TASK DESCRIPTION
The entries that follow need to be retyped verbatim.

══════

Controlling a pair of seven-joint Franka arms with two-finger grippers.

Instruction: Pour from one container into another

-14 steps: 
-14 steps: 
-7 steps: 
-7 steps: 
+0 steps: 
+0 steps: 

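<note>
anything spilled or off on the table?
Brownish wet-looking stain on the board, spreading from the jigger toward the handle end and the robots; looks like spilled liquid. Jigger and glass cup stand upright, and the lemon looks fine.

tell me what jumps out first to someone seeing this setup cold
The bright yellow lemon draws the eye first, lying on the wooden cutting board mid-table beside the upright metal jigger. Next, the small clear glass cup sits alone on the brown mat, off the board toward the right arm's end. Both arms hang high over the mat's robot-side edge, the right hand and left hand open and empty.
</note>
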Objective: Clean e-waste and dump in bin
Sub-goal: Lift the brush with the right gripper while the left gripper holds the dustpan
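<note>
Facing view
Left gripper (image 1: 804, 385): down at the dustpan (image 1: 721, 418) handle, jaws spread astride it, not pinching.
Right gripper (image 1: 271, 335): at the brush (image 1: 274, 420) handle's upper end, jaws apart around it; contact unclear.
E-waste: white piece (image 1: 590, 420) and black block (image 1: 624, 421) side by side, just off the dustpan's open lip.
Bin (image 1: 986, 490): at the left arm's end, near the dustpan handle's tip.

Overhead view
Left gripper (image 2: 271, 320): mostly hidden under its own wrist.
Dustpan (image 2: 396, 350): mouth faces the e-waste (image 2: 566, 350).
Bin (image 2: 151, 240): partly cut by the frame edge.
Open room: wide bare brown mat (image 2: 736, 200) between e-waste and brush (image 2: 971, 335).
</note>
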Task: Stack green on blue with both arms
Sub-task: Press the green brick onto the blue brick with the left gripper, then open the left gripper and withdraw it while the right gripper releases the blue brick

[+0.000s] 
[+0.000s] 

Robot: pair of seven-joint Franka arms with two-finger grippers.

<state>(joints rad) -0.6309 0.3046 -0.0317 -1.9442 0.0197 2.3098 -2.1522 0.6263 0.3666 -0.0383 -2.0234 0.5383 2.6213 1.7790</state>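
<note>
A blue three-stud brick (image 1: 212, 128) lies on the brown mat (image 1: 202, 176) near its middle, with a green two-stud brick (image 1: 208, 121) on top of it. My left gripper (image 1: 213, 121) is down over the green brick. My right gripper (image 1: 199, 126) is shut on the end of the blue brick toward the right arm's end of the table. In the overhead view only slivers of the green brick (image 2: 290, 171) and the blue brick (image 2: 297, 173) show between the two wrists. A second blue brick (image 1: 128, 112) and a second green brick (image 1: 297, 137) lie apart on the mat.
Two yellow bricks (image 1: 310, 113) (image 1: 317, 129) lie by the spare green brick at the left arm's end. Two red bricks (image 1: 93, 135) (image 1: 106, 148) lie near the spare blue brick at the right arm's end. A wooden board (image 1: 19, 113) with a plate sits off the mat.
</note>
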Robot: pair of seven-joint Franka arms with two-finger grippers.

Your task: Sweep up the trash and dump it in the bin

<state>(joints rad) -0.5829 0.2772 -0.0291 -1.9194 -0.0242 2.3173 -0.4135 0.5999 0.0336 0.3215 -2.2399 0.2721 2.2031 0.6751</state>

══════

TASK ANSWER
Controlling a pair of seven-joint Franka arms with two-finger grippers.

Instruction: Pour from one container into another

-14 steps: 
-14 steps: 
-7 steps: 
-7 steps: 
+0 steps: 
+0 steps: 

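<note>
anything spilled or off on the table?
Brownish wet-looking stain on the board, spreading from the jigger toward the handle end and the robots; looks like spilled liquid. Jigger and glass cup stand upright, and the lemon looks fine.

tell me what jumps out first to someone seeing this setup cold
The bright yellow lemon draws the eye first, lying on the wooden cutting board mid-table beside the upright metal jigger. Next, the small clear glass cup sits alone on the brown mat, off the board toward the right arm's end. Both arms hang high over the mat's robot-side edge, the right hand and left hand open and empty.
</note>
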Objective: Clean e-waste and dump in bin
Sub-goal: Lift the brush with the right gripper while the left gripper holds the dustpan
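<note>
Facing view
Left gripper (image 1: 804, 385): down at the dustpan (image 1: 721, 418) handle, jaws spread astride it, not pinching.
Right gripper (image 1: 271, 335): at the brush (image 1: 274, 420) handle's upper end, jaws apart around it; contact unclear.
E-waste: white piece (image 1: 590, 420) and black block (image 1: 624, 421) side by side, just off the dustpan's open lip.
Bin (image 1: 986, 490): at the left arm's end, near the dustpan handle's tip.

Overhead view
Left gripper (image 2: 271, 320): mostly hidden under its own wrist.
Dustpan (image 2: 396, 350): mouth faces the e-waste (image 2: 566, 350).
Bin (image 2: 151, 240): partly cut by the frame edge.
Open room: wide bare brown mat (image 2: 736, 200) between e-waste and brush (image 2: 971, 335).
</note>
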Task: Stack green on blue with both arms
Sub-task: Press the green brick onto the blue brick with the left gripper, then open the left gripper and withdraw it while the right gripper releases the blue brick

[+0.000s] 
[+0.000s] 

Robot: pair of seven-joint Franka arms with two-finger grippers.

<state>(joints rad) -0.6309 0.3046 -0.0317 -1.9442 0.0197 2.3098 -2.1522 0.6263 0.3666 -0.0383 -2.0234 0.5383 2.6213 1.7790</state>
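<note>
A blue three-stud brick (image 1: 212, 128) lies on the brown mat (image 1: 202, 176) near its middle, with a green two-stud brick (image 1: 208, 121) on top of it. My left gripper (image 1: 213, 121) is down over the green brick. My right gripper (image 1: 199, 126) is shut on the end of the blue brick toward the right arm's end of the table. In the overhead view only slivers of the green brick (image 2: 290, 171) and the blue brick (image 2: 297, 173) show between the two wrists. A second blue brick (image 1: 128, 112) and a second green brick (image 1: 297, 137) lie apart on the mat.
Two yellow bricks (image 1: 310, 113) (image 1: 317, 129) lie by the spare green brick at the left arm's end. Two red bricks (image 1: 93, 135) (image 1: 106, 148) lie near the spare blue brick at the right arm's end. A wooden board (image 1: 19, 113) with a plate sits off the mat.
</note>
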Robot: pair of seven-joint Franka arms with two-finger grippers.

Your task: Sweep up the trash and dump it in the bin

<state>(joints rad) -0.5829 0.2772 -0.0291 -1.9194 -0.0242 2.3173 -0.4135 0.5999 0.0336 0.3215 -2.2399 0.2721 2.2031 0.6751</state>

Nothing remains to add to the output.